- What the task asks -
Print the records below word for word, beginning with the first line and ending once the line containing "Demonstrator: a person" is printed.
BEGIN Extracted information
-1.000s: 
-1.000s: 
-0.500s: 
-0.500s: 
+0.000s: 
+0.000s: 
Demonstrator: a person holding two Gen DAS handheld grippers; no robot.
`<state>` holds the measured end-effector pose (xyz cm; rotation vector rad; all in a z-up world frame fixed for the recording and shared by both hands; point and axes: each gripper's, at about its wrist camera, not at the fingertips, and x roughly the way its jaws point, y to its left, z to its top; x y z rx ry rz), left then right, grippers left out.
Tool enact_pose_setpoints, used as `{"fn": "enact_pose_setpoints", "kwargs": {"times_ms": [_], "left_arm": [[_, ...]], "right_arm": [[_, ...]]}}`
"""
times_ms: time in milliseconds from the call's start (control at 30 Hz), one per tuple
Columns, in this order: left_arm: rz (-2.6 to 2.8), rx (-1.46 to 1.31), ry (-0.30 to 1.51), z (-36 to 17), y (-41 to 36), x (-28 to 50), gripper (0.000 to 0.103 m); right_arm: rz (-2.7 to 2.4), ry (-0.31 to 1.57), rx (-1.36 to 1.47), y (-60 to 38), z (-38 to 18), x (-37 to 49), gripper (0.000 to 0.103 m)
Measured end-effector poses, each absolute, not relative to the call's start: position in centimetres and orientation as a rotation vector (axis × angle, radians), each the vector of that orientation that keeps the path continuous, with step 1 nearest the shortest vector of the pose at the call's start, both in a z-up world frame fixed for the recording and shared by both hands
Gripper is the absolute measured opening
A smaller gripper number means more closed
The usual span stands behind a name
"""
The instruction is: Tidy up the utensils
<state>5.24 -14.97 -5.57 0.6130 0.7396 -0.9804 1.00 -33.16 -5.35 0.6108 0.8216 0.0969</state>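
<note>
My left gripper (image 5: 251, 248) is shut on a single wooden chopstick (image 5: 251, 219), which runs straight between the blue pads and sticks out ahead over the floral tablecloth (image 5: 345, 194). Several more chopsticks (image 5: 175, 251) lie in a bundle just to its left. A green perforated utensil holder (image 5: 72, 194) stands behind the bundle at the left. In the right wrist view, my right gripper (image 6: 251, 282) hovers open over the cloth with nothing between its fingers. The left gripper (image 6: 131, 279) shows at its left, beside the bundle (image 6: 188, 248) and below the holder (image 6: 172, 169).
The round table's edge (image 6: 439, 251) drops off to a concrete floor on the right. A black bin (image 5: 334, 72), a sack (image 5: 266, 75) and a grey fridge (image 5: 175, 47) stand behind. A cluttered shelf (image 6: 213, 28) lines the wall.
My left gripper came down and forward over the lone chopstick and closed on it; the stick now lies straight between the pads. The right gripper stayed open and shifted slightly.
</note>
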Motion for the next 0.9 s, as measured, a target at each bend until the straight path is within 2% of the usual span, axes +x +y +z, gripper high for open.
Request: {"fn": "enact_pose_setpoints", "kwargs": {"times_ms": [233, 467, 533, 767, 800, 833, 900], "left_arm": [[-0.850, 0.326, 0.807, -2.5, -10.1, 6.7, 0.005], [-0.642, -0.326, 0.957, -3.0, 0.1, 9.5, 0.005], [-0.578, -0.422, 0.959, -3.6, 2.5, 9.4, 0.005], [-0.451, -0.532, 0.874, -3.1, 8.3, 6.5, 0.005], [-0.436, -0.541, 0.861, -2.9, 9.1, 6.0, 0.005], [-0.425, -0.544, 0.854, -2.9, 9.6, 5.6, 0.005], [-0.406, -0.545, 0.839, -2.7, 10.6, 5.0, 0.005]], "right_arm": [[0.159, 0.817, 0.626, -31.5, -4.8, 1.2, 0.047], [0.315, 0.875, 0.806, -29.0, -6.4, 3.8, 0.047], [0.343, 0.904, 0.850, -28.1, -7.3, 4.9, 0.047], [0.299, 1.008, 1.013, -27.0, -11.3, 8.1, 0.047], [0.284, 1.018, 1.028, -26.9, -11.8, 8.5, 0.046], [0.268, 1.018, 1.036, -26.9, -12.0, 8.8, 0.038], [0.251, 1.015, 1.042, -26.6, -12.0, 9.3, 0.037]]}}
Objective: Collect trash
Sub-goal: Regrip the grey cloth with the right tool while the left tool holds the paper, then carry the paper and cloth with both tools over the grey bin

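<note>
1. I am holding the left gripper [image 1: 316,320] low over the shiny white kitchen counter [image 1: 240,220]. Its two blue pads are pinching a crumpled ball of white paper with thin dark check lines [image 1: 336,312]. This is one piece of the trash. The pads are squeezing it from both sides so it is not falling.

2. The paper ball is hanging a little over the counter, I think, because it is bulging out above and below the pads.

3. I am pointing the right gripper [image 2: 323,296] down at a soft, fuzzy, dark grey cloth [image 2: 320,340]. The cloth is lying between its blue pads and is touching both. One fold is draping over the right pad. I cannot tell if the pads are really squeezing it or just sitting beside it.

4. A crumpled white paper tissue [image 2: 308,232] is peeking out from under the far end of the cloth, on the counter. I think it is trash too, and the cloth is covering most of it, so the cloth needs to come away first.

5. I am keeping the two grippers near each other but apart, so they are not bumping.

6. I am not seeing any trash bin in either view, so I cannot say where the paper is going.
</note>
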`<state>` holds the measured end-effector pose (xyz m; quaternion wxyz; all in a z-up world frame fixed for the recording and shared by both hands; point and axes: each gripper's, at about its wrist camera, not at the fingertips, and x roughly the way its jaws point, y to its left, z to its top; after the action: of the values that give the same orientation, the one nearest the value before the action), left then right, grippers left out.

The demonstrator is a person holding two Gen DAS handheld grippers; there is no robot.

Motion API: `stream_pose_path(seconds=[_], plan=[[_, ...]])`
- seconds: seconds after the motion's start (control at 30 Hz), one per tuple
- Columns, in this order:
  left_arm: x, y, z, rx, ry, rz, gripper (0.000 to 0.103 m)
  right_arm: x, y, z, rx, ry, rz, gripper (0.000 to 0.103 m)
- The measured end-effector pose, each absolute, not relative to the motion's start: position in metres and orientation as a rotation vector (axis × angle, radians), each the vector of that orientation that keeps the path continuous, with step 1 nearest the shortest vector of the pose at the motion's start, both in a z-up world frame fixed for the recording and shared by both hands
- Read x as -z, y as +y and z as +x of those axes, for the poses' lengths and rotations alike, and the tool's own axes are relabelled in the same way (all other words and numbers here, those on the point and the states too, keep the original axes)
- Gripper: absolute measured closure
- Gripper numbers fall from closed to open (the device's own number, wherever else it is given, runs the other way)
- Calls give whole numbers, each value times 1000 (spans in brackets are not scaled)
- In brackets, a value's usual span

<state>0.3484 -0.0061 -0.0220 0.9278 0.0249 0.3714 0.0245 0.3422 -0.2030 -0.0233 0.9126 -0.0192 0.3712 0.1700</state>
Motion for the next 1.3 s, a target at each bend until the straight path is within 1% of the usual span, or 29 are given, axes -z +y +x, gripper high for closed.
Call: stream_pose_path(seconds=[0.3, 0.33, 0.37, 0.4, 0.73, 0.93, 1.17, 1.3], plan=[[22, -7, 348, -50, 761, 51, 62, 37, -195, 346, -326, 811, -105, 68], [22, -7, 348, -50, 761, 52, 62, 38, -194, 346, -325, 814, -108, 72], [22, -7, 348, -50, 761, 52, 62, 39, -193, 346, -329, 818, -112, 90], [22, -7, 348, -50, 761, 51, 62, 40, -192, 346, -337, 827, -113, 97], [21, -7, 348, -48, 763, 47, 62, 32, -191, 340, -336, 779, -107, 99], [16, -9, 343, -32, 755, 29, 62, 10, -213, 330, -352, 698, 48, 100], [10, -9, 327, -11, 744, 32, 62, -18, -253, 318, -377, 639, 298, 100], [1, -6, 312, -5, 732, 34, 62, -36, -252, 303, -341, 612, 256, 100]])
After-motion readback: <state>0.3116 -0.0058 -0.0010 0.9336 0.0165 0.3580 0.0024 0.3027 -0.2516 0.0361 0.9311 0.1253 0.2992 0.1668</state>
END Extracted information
- Result for this task -
-1.000s: 
-1.000s: 
-0.500s: 
-0.500s: 
+0.000s: 
+0.000s: 
Demonstrator: a person holding two Gen DAS handheld grippers; no robot.

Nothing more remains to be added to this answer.